▶ **Work required**: In the records below, the line with "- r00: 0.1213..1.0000" opens the range and the line with "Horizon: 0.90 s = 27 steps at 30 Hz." closes it; print that range exactly and nothing else.

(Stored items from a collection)
________________________________________
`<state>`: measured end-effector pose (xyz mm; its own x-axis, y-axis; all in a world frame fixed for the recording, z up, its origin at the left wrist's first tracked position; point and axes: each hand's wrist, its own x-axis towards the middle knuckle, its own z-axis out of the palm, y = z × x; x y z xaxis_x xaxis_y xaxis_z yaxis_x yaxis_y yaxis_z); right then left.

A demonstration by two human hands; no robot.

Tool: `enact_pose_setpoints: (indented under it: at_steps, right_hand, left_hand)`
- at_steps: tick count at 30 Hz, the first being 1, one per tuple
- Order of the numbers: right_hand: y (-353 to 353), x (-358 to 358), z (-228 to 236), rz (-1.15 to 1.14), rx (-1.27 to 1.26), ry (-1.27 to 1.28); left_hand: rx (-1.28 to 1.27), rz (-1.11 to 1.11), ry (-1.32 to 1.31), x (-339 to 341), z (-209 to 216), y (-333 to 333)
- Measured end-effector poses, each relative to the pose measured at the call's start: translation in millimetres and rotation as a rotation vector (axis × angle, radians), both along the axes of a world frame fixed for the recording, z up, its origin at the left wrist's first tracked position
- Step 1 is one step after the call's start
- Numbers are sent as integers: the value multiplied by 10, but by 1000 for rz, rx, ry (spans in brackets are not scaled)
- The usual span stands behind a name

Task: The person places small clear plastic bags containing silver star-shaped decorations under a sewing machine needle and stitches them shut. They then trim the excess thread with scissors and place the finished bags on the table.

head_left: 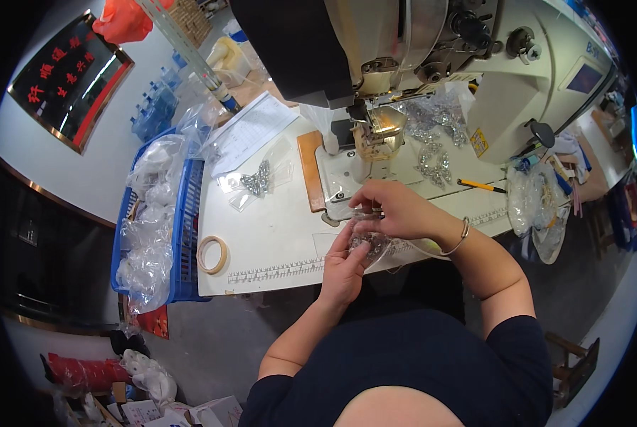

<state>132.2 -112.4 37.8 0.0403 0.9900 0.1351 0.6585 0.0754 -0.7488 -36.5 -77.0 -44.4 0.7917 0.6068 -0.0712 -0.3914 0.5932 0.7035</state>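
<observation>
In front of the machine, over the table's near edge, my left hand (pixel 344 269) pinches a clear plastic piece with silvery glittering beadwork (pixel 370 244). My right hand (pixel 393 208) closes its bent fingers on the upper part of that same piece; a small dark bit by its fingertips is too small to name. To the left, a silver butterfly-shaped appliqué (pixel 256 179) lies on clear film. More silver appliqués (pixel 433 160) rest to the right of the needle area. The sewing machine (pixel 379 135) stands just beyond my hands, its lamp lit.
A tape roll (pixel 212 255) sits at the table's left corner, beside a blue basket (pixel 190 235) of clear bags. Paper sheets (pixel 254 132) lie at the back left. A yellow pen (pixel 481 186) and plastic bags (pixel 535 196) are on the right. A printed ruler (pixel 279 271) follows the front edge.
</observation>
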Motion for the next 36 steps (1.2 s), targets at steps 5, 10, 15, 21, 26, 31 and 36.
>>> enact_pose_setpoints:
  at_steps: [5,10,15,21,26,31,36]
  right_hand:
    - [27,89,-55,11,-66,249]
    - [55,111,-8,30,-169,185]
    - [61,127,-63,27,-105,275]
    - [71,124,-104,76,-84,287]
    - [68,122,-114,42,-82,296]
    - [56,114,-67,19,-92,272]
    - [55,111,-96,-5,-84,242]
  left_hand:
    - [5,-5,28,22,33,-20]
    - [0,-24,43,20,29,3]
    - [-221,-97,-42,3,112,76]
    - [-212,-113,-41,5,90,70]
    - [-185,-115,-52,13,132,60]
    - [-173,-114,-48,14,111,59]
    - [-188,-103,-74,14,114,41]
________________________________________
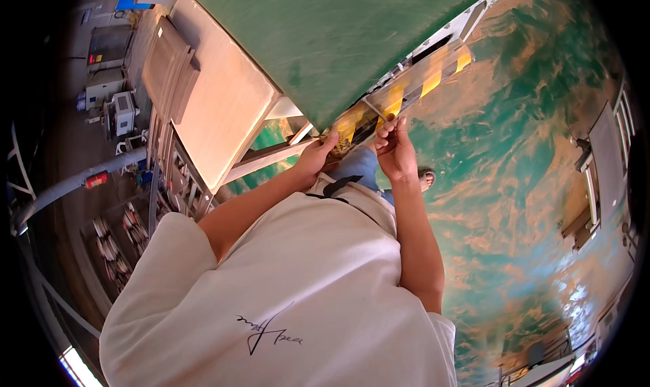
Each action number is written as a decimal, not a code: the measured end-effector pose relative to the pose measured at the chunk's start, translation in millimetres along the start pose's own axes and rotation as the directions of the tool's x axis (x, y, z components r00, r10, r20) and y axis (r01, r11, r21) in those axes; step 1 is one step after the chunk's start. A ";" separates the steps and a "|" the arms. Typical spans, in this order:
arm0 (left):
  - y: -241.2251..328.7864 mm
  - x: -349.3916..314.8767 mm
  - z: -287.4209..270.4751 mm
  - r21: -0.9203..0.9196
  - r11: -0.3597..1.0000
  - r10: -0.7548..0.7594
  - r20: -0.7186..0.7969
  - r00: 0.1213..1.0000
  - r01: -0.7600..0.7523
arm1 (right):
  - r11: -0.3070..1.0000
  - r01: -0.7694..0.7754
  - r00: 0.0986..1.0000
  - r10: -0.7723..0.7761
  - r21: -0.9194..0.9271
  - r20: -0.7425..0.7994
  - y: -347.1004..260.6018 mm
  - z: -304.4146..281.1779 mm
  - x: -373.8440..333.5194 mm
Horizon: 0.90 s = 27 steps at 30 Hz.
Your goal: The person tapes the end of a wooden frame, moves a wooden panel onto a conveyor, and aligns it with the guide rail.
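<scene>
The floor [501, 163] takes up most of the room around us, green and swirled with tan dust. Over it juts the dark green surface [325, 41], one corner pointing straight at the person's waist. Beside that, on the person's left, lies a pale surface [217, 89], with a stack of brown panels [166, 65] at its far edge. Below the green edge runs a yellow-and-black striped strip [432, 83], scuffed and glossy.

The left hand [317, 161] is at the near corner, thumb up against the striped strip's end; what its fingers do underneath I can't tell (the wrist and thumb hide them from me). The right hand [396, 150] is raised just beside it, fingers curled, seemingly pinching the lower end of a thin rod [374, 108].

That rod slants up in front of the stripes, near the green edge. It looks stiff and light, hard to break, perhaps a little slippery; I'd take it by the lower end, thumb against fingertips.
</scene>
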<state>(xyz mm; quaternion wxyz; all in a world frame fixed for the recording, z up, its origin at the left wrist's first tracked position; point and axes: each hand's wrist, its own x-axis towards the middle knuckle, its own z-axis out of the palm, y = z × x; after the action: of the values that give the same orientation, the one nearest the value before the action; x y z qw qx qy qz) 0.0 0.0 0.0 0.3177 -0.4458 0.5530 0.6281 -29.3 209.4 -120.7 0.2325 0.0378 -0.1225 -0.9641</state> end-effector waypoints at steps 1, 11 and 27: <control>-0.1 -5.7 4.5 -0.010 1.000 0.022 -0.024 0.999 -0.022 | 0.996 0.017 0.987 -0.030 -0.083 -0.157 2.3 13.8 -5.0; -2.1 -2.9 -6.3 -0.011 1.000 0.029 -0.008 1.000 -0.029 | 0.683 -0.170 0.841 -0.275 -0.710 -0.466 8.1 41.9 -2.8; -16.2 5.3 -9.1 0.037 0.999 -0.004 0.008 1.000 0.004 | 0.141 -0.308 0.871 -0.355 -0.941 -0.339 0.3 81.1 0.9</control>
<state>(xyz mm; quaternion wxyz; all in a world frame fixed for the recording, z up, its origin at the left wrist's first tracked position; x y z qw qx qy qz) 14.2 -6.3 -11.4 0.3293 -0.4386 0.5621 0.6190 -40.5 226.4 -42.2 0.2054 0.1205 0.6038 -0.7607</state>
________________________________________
▶ **Written answer**:
  - r00: 0.1213..1.0000
  - r01: -0.7600..0.7523
arm1 (right):
  - r11: -0.3070..1.0000
  - r01: -0.7694..0.7754
  - r00: 0.0986..1.0000
  - r10: -0.7723..0.7761
  - r21: -0.9194..0.9271
  - r20: -0.7425..0.7994
  - y: -347.1004..260.6018 mm
  - z: -304.4146..281.1779 mm
  - x: -373.8440..333.5194 mm
Horizon: 0.90 s = 27 steps at 30 Hz.

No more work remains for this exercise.